Add Custom QDQ Insertion Case

This toolkit’s default quantization behavior for each supported layer is displayed in the Add New Layer Support section.

For the most part, it quantizes (adds Q/DQ nodes to) all inputs and weights (if the layer is weighted) of supported layers. However, the default behavior might not always lead to optimal INT8 fusions in TensorRT™. For example, Q/DQ nodes need to be added to residual connections in ResNet models. We provide a more in-depth explanation about this case in the “Custom Q/DQ Insertion Case Quantization” section later in this page.

To tackle those scenarios, we added the Custom Q/DQ Insertion Case library feature, which allows users to programmatically decide how a specific layer should be quantized differently in specific situations. Note that providing an object of QuantizationSpec class is a hard coded way of achieving the same goal.

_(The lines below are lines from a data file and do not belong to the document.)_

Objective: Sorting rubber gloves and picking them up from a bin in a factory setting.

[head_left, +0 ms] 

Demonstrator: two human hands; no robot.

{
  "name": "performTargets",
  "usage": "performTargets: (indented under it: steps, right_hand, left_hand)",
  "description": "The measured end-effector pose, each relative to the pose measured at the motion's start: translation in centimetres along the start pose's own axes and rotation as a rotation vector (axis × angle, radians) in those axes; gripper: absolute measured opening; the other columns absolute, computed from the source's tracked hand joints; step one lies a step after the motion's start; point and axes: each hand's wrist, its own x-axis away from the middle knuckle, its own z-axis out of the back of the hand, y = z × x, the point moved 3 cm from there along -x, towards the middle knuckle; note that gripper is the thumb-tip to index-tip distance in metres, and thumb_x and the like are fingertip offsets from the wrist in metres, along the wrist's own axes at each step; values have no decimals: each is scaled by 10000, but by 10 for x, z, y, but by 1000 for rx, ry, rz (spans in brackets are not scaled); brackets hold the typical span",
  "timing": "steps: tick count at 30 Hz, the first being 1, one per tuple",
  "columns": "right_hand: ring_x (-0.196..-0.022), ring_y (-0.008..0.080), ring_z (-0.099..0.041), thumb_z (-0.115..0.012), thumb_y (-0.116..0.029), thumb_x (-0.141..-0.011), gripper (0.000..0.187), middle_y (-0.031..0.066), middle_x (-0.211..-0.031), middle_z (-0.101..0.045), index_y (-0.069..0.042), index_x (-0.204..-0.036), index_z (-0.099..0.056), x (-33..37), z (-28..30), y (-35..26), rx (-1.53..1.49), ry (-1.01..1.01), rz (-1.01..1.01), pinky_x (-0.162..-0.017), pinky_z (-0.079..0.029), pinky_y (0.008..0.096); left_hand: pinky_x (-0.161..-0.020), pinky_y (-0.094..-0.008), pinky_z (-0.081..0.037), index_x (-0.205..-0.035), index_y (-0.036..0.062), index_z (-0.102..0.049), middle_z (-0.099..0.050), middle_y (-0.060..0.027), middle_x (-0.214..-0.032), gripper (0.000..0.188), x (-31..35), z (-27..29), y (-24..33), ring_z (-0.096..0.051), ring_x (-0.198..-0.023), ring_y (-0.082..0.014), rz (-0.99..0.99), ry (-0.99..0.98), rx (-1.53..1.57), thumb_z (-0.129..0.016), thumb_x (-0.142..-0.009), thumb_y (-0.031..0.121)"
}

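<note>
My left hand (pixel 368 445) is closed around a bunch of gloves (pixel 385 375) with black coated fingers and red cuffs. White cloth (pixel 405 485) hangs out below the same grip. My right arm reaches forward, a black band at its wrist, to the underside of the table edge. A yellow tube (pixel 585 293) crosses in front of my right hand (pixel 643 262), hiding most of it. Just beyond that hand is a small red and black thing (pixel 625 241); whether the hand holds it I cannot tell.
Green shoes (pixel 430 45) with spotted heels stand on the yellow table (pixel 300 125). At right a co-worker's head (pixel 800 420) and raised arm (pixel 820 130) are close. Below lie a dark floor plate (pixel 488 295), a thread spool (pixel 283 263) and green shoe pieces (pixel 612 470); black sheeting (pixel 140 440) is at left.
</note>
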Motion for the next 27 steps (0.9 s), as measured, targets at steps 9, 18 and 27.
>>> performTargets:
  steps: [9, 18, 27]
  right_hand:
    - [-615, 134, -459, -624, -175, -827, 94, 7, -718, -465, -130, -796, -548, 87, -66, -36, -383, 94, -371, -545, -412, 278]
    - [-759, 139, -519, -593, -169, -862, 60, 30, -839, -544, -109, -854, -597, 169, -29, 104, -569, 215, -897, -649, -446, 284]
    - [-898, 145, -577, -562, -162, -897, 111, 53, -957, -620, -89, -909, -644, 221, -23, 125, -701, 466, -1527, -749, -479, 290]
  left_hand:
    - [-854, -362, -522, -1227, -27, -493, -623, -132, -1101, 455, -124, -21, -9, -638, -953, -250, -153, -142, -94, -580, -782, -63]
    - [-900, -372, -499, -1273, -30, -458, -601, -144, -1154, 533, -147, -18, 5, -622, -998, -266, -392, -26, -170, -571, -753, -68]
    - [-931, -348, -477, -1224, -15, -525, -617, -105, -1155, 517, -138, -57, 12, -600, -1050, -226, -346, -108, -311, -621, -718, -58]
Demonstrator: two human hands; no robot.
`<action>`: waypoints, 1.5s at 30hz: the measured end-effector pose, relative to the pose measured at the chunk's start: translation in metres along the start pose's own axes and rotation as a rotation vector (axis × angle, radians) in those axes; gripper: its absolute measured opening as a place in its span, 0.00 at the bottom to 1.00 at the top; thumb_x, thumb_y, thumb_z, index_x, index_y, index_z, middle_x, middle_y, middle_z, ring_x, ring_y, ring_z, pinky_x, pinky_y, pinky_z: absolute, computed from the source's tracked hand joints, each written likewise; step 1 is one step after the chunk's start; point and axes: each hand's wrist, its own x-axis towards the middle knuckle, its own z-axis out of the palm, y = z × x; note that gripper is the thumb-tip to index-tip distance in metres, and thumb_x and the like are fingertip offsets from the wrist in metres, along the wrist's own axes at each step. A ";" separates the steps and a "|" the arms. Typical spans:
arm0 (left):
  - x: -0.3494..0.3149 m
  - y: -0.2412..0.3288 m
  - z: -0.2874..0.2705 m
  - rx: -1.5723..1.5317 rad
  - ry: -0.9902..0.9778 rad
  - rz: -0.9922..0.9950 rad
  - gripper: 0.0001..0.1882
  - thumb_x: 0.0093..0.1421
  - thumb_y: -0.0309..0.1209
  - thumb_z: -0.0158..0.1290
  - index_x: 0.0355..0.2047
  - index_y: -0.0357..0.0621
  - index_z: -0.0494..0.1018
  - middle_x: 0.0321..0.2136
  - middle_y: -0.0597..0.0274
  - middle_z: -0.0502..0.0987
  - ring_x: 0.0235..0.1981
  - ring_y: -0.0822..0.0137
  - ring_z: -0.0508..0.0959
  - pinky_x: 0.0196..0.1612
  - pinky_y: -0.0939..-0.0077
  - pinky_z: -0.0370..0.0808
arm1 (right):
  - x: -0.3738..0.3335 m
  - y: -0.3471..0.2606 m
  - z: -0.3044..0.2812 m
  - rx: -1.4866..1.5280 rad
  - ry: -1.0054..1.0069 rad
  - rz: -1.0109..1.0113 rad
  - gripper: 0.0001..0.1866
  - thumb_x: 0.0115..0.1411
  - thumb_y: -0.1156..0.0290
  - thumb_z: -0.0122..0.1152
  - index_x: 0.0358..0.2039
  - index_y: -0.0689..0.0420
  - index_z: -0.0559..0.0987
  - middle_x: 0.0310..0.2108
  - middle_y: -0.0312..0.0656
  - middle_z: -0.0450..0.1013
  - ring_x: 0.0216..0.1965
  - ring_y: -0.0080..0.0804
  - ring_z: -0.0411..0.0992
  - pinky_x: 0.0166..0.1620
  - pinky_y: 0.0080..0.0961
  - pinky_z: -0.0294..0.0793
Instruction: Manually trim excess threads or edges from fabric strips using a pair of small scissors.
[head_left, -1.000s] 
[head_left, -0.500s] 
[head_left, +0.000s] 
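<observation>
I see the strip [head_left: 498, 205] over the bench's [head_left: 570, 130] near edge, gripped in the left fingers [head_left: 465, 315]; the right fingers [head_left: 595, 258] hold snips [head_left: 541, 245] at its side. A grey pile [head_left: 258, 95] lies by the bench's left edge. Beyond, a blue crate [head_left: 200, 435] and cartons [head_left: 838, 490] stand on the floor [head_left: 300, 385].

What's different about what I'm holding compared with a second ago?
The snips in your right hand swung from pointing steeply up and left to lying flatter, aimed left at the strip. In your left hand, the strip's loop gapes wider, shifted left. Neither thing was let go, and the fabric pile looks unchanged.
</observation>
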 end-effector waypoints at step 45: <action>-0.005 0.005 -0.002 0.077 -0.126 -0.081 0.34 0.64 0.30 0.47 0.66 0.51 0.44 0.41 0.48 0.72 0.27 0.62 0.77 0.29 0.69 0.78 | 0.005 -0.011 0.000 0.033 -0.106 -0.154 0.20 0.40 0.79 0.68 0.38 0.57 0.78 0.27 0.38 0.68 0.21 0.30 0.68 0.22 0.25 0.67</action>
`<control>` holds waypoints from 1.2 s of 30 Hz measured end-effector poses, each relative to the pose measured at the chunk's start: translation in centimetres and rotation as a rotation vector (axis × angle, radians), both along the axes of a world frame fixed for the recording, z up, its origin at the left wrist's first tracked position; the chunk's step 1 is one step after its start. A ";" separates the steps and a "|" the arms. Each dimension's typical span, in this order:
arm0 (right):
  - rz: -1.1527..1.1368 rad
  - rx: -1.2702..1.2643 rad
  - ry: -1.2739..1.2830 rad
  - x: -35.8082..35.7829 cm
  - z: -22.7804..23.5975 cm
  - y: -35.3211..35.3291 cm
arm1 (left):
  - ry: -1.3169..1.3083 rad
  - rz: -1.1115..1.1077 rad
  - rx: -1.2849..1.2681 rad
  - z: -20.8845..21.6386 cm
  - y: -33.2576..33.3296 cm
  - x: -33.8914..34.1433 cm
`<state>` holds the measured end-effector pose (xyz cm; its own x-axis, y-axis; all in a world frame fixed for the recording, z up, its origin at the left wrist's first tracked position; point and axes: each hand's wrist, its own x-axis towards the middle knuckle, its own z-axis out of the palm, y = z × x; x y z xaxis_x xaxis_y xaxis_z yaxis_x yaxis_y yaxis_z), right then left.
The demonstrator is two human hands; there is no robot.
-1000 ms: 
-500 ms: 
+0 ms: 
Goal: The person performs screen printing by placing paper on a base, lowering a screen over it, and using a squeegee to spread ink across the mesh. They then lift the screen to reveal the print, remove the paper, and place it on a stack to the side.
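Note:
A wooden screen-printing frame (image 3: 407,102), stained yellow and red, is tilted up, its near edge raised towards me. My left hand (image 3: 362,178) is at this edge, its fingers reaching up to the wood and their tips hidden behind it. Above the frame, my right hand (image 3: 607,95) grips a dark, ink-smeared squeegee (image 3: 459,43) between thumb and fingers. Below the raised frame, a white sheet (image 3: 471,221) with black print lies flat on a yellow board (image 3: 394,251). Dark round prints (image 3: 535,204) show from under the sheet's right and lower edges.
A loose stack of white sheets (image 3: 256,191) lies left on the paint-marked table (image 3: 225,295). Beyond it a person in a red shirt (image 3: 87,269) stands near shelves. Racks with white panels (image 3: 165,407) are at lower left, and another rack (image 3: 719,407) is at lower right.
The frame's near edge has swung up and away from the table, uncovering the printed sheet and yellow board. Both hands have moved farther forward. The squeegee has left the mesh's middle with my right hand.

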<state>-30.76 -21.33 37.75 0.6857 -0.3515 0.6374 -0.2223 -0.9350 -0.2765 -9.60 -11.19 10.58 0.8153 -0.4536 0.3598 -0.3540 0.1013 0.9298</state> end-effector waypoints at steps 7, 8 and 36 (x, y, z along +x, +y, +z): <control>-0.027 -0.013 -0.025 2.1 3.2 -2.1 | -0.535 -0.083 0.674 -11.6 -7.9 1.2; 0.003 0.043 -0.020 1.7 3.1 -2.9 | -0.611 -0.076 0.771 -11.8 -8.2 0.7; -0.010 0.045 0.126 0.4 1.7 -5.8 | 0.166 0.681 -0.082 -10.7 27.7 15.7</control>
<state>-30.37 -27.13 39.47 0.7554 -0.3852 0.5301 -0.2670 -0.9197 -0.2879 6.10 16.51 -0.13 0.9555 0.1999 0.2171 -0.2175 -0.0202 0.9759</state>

Let’s discuss the library-provided ResNetV1QDQCase to understand how passing custom Q/DQ insertion case objects affect Q/DQ insertion for the Add layer.

Why is this needed?

The main goal of the Custom Q/DQ Insertion feature is to twick the framework’s behavior to meet network-specific quantization requirements. Let’s check this through an example.

Goal: Perform custom quantization on a ResNet-like model. More specifically, we aim to quantize a model’s residual connections.

We show three quantization scenarios: 1) default, 2) custom with QuantizationSpec (suboptimal), and 3) custom with Custom Q/DQ Insertion Case (optimal).

Default Quantization

Note

Refer to Full Default Quantization mode.

The default quantization of the model is done with the following code snippet:

# Quantize model
q_nn_model = quantize_model(model=nn_model_original)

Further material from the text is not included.